La eminencia jurista no entiende la perra necesidad, piensa Calvo. La eminencia. El mejor. Siempre ha sido: Cuando tengas un problema que necesite resolverse, el mejor en México es Arquímedes Calvo. Gente de cierta generación lo afirma categóricamente. El mejor. Listan la letanía de sus casos: el lío aquel del hijo del Jolopo, el caso de Coca, el litigio de Ford, el pleito de Colgate, el del gobernador de Veracruz. Sus casos suenan como lista de supermercado. Y sin la necesidad o la necedad de andarme asociando en algún despacho que me haga abandonar mi cueva aquí en la casa, afirma el licenciado Arquímedes.
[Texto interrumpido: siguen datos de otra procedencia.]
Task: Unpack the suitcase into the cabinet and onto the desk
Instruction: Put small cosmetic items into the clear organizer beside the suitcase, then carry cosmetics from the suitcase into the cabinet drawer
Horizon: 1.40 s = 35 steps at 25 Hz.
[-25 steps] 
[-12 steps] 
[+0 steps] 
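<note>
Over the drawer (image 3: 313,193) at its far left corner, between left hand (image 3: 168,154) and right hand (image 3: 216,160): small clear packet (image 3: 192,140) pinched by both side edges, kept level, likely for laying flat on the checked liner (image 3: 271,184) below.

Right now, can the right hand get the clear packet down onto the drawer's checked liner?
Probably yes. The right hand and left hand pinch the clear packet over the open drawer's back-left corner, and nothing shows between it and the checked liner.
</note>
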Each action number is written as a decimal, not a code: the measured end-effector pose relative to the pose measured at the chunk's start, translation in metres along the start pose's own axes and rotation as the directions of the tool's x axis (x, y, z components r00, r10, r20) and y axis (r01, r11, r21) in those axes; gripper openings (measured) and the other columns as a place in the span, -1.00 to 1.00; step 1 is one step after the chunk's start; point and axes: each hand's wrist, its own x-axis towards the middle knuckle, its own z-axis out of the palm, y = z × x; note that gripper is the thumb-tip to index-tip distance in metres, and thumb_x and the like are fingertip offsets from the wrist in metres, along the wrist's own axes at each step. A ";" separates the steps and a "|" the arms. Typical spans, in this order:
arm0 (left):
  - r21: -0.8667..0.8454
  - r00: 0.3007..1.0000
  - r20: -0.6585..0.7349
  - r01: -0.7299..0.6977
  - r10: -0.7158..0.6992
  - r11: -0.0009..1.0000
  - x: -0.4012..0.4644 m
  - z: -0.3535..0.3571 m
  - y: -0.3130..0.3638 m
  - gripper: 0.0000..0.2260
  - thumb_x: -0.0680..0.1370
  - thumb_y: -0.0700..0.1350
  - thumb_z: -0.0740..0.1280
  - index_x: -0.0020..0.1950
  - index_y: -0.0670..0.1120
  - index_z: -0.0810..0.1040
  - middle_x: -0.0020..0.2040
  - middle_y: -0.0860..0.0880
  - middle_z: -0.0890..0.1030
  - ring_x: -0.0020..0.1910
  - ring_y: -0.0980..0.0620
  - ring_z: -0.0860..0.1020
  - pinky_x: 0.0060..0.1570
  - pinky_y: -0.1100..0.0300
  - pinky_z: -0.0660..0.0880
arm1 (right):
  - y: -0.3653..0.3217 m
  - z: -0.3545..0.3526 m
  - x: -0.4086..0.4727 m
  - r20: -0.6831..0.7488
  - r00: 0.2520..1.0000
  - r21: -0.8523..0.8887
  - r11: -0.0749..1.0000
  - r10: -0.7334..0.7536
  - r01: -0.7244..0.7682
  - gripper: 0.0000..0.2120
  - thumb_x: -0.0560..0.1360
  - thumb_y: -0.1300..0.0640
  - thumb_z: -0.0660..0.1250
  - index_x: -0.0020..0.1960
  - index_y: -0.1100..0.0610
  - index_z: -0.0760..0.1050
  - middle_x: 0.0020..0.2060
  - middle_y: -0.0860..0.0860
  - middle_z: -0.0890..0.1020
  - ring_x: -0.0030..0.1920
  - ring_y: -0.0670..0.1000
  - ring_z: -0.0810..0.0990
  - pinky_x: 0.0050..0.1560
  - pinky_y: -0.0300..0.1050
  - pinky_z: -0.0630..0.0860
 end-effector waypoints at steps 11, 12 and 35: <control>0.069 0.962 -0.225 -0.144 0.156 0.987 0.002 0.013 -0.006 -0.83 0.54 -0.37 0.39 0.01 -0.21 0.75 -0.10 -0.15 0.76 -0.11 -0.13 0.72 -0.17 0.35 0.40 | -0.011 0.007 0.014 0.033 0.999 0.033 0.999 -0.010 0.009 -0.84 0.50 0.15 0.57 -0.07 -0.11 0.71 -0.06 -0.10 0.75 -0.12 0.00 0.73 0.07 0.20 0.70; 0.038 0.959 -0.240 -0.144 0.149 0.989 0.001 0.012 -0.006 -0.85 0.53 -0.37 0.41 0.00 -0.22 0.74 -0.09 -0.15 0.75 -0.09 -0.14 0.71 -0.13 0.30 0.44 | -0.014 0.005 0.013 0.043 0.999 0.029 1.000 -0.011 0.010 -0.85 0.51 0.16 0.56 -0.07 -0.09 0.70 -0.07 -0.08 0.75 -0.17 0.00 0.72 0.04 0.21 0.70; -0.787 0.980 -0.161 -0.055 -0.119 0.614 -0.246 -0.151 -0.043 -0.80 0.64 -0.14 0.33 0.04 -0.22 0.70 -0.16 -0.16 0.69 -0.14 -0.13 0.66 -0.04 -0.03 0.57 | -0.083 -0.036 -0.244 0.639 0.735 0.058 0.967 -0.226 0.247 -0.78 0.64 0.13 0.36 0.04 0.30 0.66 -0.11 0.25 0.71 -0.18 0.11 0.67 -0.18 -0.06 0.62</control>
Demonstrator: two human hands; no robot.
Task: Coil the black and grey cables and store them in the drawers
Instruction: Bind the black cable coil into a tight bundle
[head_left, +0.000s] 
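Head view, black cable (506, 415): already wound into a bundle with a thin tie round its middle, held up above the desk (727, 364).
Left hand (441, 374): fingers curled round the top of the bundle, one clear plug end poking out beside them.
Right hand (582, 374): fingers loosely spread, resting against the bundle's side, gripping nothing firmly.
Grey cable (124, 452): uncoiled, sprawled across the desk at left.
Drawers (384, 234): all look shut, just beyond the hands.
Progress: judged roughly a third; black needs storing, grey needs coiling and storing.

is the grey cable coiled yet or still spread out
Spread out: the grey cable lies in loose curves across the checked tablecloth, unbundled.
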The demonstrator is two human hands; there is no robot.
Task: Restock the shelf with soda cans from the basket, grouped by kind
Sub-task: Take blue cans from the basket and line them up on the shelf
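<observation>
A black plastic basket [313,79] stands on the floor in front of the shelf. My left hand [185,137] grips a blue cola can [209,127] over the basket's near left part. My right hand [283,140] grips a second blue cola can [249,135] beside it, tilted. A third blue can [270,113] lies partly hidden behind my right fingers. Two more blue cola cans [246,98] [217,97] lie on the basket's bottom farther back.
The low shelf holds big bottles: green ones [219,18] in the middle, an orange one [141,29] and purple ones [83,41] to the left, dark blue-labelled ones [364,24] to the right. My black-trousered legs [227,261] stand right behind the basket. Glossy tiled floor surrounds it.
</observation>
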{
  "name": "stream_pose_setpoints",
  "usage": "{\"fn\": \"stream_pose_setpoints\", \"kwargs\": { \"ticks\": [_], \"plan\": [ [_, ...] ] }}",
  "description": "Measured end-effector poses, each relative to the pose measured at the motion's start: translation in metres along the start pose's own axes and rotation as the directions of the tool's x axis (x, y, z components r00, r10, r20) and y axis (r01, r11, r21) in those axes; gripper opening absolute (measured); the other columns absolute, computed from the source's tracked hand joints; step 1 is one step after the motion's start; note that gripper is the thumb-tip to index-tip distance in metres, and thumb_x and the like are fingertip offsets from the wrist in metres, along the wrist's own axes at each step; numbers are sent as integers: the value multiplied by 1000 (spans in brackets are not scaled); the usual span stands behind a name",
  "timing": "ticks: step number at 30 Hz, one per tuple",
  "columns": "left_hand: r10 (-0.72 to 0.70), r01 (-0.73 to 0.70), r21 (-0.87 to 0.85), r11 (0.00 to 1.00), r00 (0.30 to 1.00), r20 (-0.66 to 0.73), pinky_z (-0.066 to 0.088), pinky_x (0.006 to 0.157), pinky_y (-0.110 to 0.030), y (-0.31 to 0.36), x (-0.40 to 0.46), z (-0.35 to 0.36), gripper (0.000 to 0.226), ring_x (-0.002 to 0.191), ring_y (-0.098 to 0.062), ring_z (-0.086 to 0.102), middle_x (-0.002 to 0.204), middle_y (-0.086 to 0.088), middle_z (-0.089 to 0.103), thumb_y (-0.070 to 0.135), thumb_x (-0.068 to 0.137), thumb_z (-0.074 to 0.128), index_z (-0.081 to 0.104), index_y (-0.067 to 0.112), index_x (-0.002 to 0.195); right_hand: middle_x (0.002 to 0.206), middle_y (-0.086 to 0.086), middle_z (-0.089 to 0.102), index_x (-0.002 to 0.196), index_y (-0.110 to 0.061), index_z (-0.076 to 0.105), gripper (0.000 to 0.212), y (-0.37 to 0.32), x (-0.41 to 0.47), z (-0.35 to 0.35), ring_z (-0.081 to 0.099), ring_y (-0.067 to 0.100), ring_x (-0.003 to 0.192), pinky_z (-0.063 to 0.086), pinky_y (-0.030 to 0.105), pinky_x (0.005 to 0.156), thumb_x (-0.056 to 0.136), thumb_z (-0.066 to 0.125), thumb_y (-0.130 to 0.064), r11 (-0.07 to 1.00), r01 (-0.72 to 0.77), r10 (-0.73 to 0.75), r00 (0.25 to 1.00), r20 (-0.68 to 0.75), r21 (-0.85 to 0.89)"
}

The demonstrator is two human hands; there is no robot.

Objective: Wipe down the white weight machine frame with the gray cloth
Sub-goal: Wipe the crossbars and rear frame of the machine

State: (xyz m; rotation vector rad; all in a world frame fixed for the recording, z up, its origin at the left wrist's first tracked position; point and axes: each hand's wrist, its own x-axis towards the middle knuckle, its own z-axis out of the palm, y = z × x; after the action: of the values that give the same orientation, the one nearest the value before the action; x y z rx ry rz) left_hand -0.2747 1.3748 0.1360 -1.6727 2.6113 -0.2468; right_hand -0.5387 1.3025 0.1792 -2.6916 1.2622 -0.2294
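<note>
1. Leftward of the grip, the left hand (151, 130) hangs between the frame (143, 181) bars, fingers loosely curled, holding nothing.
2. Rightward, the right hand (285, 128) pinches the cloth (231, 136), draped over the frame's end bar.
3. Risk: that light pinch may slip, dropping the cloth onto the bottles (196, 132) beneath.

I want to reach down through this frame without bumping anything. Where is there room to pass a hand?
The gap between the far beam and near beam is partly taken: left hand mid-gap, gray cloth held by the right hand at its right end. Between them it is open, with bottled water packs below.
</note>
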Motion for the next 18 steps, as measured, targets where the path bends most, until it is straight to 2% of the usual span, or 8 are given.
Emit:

Cual buitres a coyote arrollado en carretera, los clientes solían arribar a esa oscura y fría caverna atraidos por el nombre, los conocimientos, los contactos del licenciado Arquímedes. Para llegar a aquel despacho en San Ángel, había que estacionar el coche en un garage rodeado por Rottweilers, caminar por una vereda de piedra volcánica a través del jardín que rodea la propiedad, esquivar rosales, yucas, magueyes, tijeras para podar, algún jardinero regañado por María Rosa por haber cortado las hortensias a ras. A esa casa arribaban a toda hora, sin previo aviso. Desfilaban empresarios, abogados, políticos, todo tipo de gente de abolengo, que soportaban el olor al Montecristo, los pelos de algún perro acurrucado en el único rincón cálido del estudio, con tal de recibir los consejos legales, las propuestas del licenciado Arquímedes Calvo.